The eight-speed automatic gearbox works OK, though I see there is a manual option, which some will favour. For what it is, the Sorento works well – relatively refined, comfortable, nice light steering, ideal for the sorts of work the vehicle will be put to; drivers will also appreciate, on the better-specced versions, satnav, driver aids such as adaptable cruise control and assisted steering, and the parking cameras. Without them parking your bus requires extrasensory perception.

 

The only substantial fault I can find with the Sorento is the interior. It is of good quality, but it lacks panache. It is odd, that, because so many of Kia’s recent designs have been almost painfully funkadelic: the sexy Stinger GT saloon; the on-trend Stonic (a Citroen Cactus lookalike); and the Soul, which has been out a few years now but still manages to look fresh and different.
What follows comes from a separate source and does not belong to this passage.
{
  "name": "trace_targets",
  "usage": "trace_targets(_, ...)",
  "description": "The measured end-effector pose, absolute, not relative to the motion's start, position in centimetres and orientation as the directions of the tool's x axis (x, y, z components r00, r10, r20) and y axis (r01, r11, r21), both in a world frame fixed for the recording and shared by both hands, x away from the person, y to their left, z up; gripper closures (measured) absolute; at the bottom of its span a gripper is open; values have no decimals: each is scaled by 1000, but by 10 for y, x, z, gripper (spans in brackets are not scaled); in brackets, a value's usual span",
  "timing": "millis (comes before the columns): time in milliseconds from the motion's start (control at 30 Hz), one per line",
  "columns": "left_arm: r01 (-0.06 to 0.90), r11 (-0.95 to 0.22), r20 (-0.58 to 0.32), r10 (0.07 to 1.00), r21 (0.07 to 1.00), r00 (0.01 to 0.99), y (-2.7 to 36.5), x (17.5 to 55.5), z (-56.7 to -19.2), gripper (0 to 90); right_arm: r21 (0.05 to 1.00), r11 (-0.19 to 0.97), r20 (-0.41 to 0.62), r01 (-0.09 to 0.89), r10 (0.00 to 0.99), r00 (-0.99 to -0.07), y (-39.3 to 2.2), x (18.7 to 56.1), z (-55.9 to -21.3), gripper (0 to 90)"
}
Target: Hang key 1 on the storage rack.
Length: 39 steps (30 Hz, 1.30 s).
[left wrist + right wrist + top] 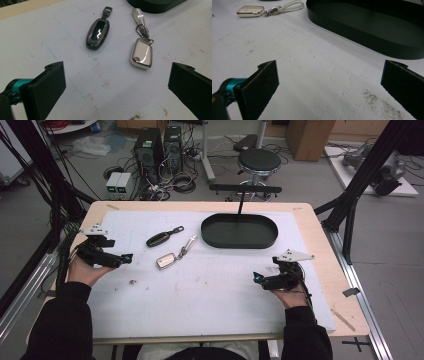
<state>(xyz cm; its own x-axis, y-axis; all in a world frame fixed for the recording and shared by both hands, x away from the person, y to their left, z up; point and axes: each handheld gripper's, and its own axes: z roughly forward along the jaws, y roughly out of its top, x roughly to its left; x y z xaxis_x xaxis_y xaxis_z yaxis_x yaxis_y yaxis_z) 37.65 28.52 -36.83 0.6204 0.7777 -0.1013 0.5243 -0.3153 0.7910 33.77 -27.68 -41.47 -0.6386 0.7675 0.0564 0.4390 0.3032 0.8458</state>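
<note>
- While both arms rest on the near edge of the desk (320, 250), the left hand-held gripper (126, 258) sits at the left side and the right hand-held gripper (257, 277) at the right side, well apart, each pointing inward over the white mat (210, 290).
- Left hand-held gripper: its jaws stand wide apart with nothing between them, hovering just above the mat.
- Right hand-held gripper: its jaws are likewise spread wide and hold nothing.
- Ahead of the left hand-held gripper, near but not touching, lies the silver key fob (141, 53), flat on the mat, with a metal clip and a pale strap (138, 14) running away from it.
- Just beside that, to its left in the left gripper view and a little farther off, lies the dark key fob (97, 33), flat, its small loop pointing away.
- Beyond the right hand-held gripper, ahead and to its right, stands the dark oval tray (362, 37) with a low wall; the silver key fob lies far off to its left in that view.
- Past the desk, on the floor, stand a round black stool (258, 160) and two computer towers (160, 147) among loose cables.
</note>
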Motion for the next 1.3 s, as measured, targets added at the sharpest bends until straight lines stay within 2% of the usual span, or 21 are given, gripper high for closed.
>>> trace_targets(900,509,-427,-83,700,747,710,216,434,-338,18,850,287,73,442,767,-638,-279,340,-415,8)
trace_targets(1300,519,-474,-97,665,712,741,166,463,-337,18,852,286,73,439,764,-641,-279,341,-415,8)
The Sorento feels much more like a throwback to the days when Kia was an exclusively Korean concern, with conservative tastes, rather than the transnational concern it is now, with partner Hyundai, boasting design centres, factories and sales all over the globe.

It wouldn’t take much to make the Sorento a more obviously classy choice, and, more pertinently, justify the £40,000-plus price of the plusher variants.
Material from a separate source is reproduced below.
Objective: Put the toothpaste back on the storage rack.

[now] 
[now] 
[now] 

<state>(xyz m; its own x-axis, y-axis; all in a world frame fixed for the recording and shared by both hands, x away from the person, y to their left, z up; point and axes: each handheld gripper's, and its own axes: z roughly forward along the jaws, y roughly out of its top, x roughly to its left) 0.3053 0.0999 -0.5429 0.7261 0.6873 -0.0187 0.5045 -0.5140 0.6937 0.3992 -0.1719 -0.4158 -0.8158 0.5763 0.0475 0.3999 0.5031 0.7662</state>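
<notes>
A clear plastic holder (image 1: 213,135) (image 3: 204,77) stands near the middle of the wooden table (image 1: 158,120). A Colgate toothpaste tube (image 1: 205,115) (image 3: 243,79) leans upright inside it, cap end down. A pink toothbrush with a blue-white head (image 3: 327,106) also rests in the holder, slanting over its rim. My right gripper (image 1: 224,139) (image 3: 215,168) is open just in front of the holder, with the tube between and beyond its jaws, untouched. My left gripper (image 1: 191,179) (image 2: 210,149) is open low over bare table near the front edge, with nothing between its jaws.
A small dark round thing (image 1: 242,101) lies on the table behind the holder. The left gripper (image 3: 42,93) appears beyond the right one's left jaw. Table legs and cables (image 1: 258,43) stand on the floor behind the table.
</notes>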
Your Sorento will also play a little theme tune when you turn off the ignition. It sounds like a few bars from Sergei Prokofiev’s Peter and the Wolf. After a few years of ownership – and the Kia carries a 7-year warranty you’d want to get the most out of – that might get a bit irritating. I don’t think you can turn it off.

The Kia’s Euro 6 standard diesel – the latest – and a 5-star Euro NCAP safety rating also help to future-proof it to an extent; if you kept it for a decade its replacement would probably be pure electric.

Usually I’d advise a buyer to look at the cheapest entry-level version on any range of cars for the best value, but the Sorento driver and tribe really need all the toys they can get to distract them from a long journey in the company of people (ie blood relatives) they may not wish to spend such an extended time in an enclosed space with.

Just being on a bus full of screaming school kids, in other words, but more difficult to just get off and walk.